Overhauling SC atomics in C11 and OpenCL

This webpage contains additional material for the paper Overhauling SC atomics in C11 and OpenCL by Mark Batty, Alastair F. Donaldson, and John Wickerson.

Contents

1. Virtual machine

We provide a VirtualBox virtual machine pre-installed with Herd (for simulating our various formalisations of the C11 and OpenCL memory models) and the HOL theorem prover (for reproducing our proof that our Herd formalisation of the C11 memory model is equivalent to Batty et al.'s earlier formalisation in Lem). The username is herd and the password is letmein.

Alternative: building Herd from source. Herd is provided on the virtual machine, but can alternatively be built from source. The source code is available to download from a Github repository.

To build the Herd executable, simply run make in the herd directory.

2. Using the Herd simulator

To instruct Herd to exhaustively simulate a given litmus test (say, foo.litmus) according to a given model definition (say, bar.cat), issue the following command (while in the same directory as bar.cat):
  ~/herdtools/herd -initwrites true -model bar.cat path/to/foo.litmus
To display the executions in graphical form, issue the following command, which launches Ghostview in an X11 session and sets some reasonable configuration options:
  ~/herdtools/herd -initwrites true -show all -gv -graph columns ↵
   -showinitwrites false -squished true -scale 2 -symetric dr ↵
  -model bar.cat path/to/foo.litmus
The various .cat files are located in the home directory on our virtual machine; they are also available to download via the links in the following two sections.

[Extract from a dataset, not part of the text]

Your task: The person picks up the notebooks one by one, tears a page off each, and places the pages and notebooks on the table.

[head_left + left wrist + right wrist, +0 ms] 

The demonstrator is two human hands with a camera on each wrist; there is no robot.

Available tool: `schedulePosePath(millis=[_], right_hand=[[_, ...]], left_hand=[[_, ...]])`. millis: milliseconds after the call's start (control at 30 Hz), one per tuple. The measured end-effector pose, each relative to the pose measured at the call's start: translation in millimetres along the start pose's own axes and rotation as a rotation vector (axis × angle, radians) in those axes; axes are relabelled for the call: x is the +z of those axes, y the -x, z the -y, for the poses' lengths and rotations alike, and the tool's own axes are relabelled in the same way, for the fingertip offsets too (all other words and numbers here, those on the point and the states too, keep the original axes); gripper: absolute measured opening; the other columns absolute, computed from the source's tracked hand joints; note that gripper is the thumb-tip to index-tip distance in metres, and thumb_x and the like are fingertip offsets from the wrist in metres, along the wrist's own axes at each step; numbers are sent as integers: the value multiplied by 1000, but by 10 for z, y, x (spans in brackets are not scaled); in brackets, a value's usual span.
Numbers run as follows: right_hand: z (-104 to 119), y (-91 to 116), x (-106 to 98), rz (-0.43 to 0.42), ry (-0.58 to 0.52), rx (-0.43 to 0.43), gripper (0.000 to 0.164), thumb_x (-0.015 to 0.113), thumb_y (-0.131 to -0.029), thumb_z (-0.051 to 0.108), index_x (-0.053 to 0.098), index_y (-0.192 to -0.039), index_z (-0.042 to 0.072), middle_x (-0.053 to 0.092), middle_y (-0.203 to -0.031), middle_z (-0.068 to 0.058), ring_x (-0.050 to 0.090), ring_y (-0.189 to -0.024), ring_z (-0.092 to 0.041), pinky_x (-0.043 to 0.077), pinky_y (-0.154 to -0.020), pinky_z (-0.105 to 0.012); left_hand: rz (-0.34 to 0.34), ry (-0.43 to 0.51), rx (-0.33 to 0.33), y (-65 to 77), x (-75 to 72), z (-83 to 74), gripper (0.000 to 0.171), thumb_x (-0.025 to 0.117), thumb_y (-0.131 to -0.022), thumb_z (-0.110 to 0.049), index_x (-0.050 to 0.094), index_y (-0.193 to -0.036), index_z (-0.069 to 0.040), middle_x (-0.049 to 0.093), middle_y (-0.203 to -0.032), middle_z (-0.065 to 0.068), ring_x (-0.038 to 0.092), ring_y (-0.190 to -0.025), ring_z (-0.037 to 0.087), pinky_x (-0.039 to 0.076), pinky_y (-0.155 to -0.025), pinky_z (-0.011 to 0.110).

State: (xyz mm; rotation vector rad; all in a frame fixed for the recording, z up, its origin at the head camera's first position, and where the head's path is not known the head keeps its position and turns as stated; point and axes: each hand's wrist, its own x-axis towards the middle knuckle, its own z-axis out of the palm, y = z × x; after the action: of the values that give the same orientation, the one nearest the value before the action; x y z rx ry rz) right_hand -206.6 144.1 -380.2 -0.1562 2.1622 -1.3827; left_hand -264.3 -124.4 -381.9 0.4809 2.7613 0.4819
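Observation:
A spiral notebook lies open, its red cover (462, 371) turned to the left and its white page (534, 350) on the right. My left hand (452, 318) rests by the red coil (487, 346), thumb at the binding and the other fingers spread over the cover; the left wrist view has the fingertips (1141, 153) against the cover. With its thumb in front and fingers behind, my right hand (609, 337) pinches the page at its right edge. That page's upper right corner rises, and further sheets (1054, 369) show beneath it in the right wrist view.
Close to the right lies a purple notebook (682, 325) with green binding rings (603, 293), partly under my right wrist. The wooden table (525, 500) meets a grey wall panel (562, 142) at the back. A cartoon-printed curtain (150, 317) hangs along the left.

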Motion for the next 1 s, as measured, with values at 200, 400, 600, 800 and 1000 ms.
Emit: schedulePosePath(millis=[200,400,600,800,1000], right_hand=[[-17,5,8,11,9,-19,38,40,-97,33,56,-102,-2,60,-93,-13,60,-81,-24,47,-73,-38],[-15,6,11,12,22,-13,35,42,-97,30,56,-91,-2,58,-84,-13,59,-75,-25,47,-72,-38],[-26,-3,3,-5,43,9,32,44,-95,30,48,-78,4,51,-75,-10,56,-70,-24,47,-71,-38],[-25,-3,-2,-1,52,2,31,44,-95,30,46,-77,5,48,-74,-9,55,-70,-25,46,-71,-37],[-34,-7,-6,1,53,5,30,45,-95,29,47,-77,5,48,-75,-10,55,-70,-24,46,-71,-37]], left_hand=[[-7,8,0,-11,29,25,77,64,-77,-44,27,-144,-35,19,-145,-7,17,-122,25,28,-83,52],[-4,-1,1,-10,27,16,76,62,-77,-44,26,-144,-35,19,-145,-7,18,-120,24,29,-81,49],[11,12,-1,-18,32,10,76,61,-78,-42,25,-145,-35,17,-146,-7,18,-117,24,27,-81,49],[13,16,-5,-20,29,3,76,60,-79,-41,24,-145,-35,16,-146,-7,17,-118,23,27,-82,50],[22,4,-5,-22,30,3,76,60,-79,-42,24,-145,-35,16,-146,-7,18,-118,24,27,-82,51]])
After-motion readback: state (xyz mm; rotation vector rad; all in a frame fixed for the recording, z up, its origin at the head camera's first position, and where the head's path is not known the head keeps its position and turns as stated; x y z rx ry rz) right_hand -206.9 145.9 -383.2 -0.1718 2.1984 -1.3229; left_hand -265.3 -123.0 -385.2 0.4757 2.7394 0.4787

The various .litmus files are located in the ~/litmustests directory on our virtual machine; they are also available to download via the links in the following two sections.

3. Three formalisations of the C11 memory model

The following .cat file describes the original C11 memory model:

The following .cat file describes the C11 memory model and uses a partial order over SC operations:

The following .cat file describes a simpler and slightly stronger version of the C11 memory model:

Those definitions that are common to the three files above are factored out into a separate .cat file that is then imported by those files:

We provide several litmus tests for exploring the model. Those prefixed with 'cppmem' are ported directly from examples distributed with the CppMem tool.
  1. example1.litmus
    This test corresponds to Example 1 in the paper.
  2. mp_relacq.litmus
    This illustrates the basic release/acquire message-passing idiom.
  3. mp_relaxed.litmus
    This uses relaxed accesses rather than release/acquire. This is insufficient to prevent a race on x.
  4. mp_fences.litmus
    This, like the previous test, uses relaxed accesses, but adds fences to restore the release/acquire synchronisation.
  5. mp_relacq_rs.litmus
    This extends the basic release/acquire message-passing idiom with an extra (relaxed) write to y that appears in the release sequence.
  6. mp_sc.litmus
    This strengthens the basic release/acquire message-passing idiom to use SC accesses, thus showing how these accesses can be used to perform release/acquire synchronisation.
  7. cppmem_iriw_relacq.litmus
    This shows that the two 'reading' threads can observe the writes to x and y in different orders.
  8. iriw_sc.litmus
    This, in contrast to the previous test, uses the SC memory order for all accesses. This prevents the 'reading' threads observing the writes in different orders.
  9. cppmem_partial_sb.litmus
    This provides an example of the partiality of the sequenced-before relation.
  10. cppmem_sc_atomics.litmus
    This provides a simple example of conflicting memory accesses that do not race because they are atomic.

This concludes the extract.